*Task brief:*
Find and copy each line of the records where the string "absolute" shows up.

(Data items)
════
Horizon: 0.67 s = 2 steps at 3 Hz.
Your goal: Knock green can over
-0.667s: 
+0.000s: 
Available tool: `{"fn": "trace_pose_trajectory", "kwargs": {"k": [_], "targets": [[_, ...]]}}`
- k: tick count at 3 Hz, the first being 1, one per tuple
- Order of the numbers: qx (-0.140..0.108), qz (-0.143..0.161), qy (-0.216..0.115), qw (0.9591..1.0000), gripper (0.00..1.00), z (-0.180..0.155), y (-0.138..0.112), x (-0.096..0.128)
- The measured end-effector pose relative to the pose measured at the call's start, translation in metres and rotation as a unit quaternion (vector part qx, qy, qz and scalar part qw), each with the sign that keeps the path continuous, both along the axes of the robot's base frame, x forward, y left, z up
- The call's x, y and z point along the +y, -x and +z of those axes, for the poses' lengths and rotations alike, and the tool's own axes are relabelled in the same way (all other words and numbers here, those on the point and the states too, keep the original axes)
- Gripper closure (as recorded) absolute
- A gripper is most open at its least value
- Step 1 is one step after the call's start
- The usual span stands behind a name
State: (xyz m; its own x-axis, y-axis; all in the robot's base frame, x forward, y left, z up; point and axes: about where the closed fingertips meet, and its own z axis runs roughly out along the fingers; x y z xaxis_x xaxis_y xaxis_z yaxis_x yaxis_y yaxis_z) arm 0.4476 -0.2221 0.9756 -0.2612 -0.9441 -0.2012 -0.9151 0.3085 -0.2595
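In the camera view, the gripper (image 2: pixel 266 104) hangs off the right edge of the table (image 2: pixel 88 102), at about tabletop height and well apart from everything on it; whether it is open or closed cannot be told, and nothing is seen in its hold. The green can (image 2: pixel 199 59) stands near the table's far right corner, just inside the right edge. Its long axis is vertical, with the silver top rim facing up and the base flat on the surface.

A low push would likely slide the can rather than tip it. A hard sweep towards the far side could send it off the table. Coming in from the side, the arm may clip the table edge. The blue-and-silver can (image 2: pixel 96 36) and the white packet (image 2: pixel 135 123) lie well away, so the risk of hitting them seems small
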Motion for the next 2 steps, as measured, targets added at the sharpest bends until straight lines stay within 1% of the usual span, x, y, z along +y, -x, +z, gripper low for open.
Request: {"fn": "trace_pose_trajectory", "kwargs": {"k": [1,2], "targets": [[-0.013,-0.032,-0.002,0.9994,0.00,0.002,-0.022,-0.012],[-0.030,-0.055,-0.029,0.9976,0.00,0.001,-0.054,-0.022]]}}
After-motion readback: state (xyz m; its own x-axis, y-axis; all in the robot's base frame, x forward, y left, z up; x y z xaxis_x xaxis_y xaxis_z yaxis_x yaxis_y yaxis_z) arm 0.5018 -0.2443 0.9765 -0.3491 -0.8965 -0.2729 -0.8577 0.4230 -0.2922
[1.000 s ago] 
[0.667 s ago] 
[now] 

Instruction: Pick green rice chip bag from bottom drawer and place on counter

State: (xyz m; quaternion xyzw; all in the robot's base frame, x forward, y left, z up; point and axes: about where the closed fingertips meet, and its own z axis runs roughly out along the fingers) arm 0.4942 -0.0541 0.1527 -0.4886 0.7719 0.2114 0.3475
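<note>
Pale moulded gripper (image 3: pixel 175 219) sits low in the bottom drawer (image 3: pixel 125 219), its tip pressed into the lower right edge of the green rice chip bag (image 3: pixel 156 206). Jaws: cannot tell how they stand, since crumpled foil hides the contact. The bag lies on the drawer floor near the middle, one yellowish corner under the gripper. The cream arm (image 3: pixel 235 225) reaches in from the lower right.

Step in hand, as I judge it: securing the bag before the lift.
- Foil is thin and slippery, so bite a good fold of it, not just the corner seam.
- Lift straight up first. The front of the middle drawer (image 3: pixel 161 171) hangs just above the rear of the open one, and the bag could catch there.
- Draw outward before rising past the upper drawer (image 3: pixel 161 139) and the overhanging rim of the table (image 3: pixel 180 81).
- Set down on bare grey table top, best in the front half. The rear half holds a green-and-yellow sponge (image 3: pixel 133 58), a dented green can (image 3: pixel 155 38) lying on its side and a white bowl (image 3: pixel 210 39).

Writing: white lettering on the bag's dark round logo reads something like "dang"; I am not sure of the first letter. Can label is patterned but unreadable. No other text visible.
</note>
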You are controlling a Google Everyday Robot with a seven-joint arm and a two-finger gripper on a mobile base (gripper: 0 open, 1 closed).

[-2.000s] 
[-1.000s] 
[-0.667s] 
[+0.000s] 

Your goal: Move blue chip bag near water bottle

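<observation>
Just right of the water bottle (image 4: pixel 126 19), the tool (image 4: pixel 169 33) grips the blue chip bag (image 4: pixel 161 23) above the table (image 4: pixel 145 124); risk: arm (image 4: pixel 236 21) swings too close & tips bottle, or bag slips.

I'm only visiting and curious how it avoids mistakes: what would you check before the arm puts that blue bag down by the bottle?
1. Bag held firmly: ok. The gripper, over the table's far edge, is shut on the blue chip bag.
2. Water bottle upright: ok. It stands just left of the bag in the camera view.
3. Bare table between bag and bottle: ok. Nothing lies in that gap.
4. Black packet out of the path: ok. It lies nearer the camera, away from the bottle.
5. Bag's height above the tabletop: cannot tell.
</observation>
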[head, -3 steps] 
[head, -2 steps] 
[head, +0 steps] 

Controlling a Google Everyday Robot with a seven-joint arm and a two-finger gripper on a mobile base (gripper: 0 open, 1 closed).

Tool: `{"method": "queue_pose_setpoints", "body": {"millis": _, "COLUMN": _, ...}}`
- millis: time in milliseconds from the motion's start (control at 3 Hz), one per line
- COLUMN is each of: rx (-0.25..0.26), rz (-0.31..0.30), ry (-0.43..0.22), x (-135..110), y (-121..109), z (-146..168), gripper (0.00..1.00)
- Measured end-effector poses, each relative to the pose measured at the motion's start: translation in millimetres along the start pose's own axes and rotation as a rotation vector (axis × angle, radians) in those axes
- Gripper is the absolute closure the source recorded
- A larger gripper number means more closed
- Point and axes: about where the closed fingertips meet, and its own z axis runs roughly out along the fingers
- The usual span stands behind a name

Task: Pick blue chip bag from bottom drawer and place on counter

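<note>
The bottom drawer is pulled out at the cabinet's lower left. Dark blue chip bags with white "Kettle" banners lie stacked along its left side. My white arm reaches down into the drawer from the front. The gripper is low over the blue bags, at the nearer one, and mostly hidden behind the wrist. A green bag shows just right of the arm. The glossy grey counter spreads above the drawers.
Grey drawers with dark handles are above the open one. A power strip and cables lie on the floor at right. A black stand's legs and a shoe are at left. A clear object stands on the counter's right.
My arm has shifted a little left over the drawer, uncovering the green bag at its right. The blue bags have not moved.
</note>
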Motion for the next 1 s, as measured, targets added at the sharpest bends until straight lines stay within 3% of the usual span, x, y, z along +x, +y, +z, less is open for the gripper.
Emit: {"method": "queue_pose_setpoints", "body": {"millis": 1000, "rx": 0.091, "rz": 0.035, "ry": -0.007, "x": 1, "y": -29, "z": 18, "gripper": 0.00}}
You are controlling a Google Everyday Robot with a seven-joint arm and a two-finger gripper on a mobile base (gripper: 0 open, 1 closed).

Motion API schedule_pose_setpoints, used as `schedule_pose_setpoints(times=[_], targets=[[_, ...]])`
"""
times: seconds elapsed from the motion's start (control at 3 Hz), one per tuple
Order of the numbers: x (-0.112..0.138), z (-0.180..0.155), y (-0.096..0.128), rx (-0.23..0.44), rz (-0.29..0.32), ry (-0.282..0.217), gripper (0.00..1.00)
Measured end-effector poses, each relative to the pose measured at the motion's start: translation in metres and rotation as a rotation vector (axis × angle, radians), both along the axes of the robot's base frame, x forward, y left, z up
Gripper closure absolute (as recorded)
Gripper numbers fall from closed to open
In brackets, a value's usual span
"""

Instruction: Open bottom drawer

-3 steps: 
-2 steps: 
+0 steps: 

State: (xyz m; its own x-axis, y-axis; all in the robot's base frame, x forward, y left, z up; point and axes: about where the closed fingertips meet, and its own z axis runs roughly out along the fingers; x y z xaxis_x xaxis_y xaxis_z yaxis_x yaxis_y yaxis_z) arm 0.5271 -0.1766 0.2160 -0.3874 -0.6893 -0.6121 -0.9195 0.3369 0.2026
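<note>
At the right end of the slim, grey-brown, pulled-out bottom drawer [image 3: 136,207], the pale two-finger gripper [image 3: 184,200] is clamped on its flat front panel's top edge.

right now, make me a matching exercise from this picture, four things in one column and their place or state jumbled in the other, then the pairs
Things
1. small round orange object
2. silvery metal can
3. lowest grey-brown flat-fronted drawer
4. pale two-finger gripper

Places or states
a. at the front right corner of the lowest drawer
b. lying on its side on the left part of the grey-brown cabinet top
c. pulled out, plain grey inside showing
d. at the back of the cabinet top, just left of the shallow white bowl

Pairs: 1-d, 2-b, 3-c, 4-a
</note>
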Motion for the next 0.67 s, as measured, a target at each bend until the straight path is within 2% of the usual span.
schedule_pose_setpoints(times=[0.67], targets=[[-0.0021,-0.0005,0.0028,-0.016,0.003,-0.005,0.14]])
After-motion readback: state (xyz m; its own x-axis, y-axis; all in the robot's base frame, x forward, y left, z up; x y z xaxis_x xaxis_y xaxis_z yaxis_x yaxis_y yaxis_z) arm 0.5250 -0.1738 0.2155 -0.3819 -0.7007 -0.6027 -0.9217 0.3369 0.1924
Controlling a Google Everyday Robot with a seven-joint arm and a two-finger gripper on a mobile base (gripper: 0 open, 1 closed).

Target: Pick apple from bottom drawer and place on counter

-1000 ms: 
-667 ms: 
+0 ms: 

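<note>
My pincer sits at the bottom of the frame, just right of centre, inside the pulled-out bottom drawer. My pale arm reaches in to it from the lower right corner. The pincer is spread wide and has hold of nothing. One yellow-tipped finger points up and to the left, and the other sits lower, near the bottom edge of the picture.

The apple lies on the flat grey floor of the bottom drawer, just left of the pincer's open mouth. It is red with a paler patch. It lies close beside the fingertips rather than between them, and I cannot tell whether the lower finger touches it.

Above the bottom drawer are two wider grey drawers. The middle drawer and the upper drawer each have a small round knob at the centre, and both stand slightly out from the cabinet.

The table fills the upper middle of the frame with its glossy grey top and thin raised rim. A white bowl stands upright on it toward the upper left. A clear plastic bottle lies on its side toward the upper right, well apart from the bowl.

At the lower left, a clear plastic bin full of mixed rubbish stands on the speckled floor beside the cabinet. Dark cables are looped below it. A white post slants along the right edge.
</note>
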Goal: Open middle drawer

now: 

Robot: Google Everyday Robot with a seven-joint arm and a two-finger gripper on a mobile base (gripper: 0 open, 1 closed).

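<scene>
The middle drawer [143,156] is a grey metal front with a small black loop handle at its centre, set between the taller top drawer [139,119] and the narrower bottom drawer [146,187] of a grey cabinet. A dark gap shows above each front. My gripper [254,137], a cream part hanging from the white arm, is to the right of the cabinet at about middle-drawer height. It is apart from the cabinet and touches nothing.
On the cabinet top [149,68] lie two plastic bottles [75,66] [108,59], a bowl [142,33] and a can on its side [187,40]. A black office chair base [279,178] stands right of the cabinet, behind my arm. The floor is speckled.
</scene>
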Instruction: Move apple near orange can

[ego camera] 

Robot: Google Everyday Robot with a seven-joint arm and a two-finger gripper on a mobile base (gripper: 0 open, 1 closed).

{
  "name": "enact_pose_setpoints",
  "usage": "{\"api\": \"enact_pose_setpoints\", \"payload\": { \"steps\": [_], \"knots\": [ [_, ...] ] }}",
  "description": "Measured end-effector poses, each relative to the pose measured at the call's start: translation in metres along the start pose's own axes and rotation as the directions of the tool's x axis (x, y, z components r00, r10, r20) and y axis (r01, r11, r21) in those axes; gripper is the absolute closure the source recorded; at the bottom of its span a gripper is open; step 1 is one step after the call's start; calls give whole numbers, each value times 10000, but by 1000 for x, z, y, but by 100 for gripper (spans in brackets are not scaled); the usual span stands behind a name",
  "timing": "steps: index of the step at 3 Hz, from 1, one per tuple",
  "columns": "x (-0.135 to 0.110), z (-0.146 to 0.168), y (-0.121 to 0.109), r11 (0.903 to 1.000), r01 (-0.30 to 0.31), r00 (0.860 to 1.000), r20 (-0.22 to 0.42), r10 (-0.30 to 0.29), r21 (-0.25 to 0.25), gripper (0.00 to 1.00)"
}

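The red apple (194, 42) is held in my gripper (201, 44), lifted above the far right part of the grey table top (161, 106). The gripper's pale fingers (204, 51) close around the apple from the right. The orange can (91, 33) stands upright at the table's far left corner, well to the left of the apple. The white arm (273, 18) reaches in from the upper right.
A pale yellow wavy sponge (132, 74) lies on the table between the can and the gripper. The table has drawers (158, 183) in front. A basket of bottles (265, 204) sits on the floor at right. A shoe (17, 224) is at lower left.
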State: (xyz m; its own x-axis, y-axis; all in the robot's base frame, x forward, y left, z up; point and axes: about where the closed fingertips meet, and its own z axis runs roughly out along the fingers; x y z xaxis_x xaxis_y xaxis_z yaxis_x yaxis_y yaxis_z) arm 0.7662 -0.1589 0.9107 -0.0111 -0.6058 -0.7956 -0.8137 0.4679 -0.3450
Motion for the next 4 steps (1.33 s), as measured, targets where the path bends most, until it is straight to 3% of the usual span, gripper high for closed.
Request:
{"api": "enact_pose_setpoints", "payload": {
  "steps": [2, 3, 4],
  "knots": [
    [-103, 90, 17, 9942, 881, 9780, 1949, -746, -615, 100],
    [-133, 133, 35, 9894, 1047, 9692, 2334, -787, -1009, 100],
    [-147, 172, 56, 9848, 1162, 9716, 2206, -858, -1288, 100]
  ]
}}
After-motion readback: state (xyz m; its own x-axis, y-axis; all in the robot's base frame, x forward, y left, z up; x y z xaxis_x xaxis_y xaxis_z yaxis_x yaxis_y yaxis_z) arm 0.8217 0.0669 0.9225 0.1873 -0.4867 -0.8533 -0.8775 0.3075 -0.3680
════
*Your solution:*
- Gripper closure (as recorded) absolute
- Gripper is the absolute closure the source recorded
Gripper closure absolute (as recorded)
  "description": "Measured end-effector poses, each relative to the pose measured at the call's start: translation in metres along the start pose's own axes and rotation as the directions of the tool's x axis (x, y, z components r00, r10, r20) and y axis (r01, r11, r21) in those axes; gripper is the absolute closure the source recorded; at the bottom of its span a gripper is open; step 1 is one step after the call's start; calls give whole numbers, each value times 10000, but by 1000 for x, z, y, but by 100 for gripper (spans in brackets are not scaled); the usual span stands behind a name",

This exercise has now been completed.